:: WORK ORDER ::
Output, please, exactly those lines of the listing that come before the line with "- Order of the", along with that line itself.

== Segment start ==

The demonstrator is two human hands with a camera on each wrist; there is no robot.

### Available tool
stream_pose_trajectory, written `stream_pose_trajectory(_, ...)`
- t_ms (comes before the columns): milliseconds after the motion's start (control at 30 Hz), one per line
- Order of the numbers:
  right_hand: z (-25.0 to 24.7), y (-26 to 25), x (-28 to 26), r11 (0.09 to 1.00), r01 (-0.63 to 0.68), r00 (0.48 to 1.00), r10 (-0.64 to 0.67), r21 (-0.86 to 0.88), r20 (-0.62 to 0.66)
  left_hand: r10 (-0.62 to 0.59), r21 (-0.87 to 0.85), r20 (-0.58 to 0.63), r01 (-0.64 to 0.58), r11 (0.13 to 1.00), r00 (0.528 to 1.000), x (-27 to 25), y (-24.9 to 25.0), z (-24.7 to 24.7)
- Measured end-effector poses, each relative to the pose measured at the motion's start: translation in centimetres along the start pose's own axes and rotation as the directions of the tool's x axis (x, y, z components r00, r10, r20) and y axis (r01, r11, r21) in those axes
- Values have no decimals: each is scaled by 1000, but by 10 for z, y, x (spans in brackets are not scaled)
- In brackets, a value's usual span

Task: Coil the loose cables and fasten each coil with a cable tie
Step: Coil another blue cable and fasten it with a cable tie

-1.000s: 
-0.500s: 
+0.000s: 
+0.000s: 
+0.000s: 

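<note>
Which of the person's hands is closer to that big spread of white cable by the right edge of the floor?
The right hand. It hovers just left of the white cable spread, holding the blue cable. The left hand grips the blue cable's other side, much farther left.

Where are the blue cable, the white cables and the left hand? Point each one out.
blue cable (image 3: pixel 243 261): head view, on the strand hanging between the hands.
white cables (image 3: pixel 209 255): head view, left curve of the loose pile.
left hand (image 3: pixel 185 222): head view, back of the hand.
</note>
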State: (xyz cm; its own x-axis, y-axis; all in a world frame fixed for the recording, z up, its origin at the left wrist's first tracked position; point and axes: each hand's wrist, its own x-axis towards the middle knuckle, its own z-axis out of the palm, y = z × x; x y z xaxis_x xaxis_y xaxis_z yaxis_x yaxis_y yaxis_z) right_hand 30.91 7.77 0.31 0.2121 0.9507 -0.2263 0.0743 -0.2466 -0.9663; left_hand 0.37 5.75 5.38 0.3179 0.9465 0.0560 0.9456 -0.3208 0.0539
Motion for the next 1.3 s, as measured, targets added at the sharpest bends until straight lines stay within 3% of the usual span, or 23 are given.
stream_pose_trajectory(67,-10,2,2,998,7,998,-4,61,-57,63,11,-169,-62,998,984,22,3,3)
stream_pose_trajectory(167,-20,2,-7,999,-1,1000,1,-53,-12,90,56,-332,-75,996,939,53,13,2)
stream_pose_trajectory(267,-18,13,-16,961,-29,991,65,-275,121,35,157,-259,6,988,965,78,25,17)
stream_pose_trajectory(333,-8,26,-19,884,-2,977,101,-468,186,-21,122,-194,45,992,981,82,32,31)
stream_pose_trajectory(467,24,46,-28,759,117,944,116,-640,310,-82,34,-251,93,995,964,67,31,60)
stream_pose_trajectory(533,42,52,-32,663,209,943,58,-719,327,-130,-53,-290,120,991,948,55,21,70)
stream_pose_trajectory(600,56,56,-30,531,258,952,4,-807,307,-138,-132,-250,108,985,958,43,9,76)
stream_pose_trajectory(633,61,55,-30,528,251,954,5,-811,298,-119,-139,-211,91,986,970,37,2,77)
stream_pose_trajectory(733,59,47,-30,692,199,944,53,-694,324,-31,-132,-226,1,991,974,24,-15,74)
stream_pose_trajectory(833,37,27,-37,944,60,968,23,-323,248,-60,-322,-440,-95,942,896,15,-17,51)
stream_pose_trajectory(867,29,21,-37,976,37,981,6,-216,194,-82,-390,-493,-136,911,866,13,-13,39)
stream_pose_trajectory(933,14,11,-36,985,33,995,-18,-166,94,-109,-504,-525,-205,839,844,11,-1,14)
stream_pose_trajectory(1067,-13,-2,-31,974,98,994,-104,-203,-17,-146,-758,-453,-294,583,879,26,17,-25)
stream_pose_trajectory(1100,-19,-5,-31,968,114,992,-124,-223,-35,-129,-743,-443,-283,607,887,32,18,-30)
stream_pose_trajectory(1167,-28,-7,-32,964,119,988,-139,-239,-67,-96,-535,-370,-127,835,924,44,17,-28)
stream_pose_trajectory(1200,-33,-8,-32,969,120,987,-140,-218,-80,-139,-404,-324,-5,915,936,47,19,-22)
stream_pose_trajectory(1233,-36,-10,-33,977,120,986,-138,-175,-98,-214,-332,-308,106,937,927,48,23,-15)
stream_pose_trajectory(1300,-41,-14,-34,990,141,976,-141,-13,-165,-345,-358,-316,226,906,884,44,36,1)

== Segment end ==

:: REPLY TO THE EXERCISE ::
The demonstrator is two human hands with a camera on each wrist; there is no robot.

### Available tool
stream_pose_trajectory, written `stream_pose_trajectory(_, ...)`
- t_ms (comes before the columns): milliseconds after the motion's start (control at 30 Hz), one per line
- Order of the numbers:

The response is now done.